No cenário brasileiro, o desenho é outro. A população feminina segue predominante, com cerca de 95 homens para cada 100 mulheres. Esse desequilíbrio é histórico e tem explicações conhecidas: os homens morrem mais cedo, sobretudo por causas externas, como acidentes e violência, além de, em geral, buscarem menos atendimento de saúde ao longo da vida.

O que faz o Tocantins destoar desse padrão está menos ligado à biologia e mais à economia. O estado aparece ao lado de unidades como Mato Grosso e Santa Catarina, onde atividades como agronegócio, construção civil e expansão territorial têm peso significativo. Esses setores costumam atrair mais trabalhadores homens, o que acaba refletindo diretamente na composição da população.

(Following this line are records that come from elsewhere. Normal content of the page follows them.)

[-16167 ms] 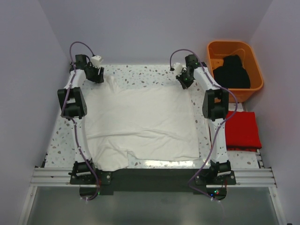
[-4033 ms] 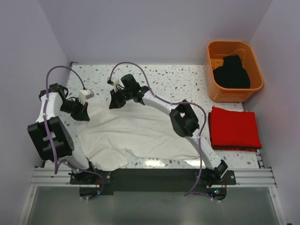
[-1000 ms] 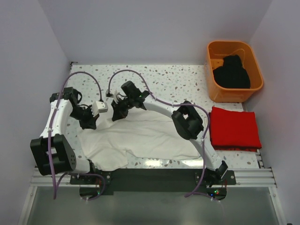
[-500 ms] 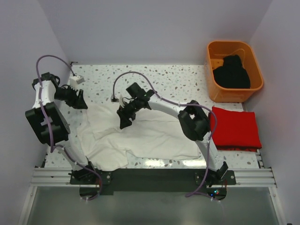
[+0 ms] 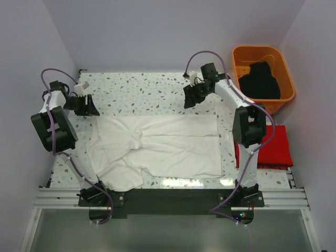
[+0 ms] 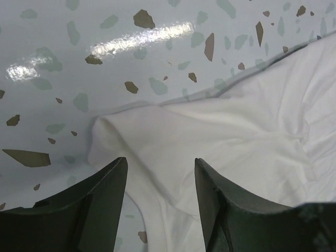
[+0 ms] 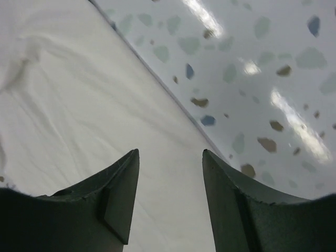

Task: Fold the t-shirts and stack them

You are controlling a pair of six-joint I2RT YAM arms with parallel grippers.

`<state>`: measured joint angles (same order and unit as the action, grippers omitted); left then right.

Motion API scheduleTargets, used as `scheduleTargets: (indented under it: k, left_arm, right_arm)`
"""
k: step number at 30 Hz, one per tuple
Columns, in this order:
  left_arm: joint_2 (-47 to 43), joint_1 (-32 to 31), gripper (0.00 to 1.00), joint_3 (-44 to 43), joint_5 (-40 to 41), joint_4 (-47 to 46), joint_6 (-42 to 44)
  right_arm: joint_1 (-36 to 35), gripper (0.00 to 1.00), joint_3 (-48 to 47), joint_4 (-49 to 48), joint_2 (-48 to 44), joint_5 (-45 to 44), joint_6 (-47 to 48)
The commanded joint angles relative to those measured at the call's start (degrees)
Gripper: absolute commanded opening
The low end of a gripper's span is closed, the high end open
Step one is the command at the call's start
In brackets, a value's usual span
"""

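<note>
White t-shirt (image 5: pixel 163 149) lies flat on the speckled bench (image 5: pixel 152 89), and it's the centre of everything here. A straight edge runs across it from side to side, an upper layer lying over the far part; the left side is rumpled, and a sleeve pokes out at the near-left corner.

Left hand (image 5: pixel 88 107) sits just off the shirt's far-left corner, fingers spread apart, nothing between them. From its wrist camera, the left hand (image 6: pixel 160 164) looks down on that soft rounded corner of the white t-shirt (image 6: pixel 236 142), with bare bench (image 6: pixel 63 63) beyond.

Right hand (image 5: pixel 190 98) hangs just beyond the shirt's far-right corner, also spread and empty. Its wrist view shows the right hand (image 7: pixel 170 153) above the straight edge of the white t-shirt (image 7: pixel 73 105), cloth on one side, bench (image 7: pixel 262 79) on the other.

Right of the white shirt, a folded red t-shirt (image 5: pixel 278 149) lies partly behind the right arm. Beyond that, the black t-shirt (image 5: pixel 260 79) is heaped in the orange tub (image 5: pixel 260 49).
</note>
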<state>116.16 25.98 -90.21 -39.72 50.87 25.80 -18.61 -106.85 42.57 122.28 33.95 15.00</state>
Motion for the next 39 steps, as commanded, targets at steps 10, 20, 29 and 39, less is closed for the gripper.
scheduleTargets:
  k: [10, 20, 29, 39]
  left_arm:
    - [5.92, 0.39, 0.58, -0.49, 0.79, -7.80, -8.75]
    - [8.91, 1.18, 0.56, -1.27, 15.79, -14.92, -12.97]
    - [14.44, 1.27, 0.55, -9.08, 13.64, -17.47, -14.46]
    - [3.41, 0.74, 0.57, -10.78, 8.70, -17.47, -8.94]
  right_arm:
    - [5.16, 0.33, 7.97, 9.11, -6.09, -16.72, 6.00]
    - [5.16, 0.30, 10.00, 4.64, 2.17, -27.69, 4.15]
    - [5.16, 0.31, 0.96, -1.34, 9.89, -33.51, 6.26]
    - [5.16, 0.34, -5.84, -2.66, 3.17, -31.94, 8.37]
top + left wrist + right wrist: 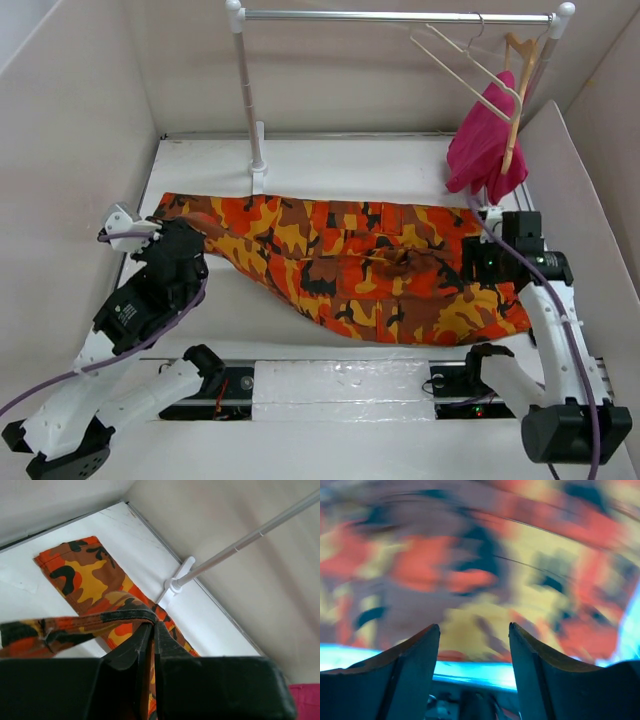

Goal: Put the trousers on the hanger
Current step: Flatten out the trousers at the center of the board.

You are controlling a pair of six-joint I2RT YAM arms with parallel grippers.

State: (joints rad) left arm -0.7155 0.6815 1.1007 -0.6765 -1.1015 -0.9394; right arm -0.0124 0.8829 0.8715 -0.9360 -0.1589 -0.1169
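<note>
Two grippers flank the orange-and-brown camouflage cloth trousers [350, 265] lying flat on the white table [400, 165]; left gripper [152, 627] clamped on a leg hem, seemingly to lift it; right gripper [474, 630] hovering parted and empty over the waist; thin cream triangular hanger [468, 62] hanging on the metal rail [400, 16].

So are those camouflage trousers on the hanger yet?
Not yet. The trousers lie spread across the table, one end pinched in the left gripper; the pale hanger hangs bare on the rail.
</note>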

Ainda assim, essa predominância masculina não é uniforme em todas as idades. A tendência global se repete: nascem mais homens do que mulheres, mas essa diferença costuma diminuir com o passar dos anos. No Brasil, a virada geralmente acontece por volta dos 25 anos, quando as mulheres passam a ser maioria — algo que se intensifica nas faixas etárias mais altas, já que elas vivem mais.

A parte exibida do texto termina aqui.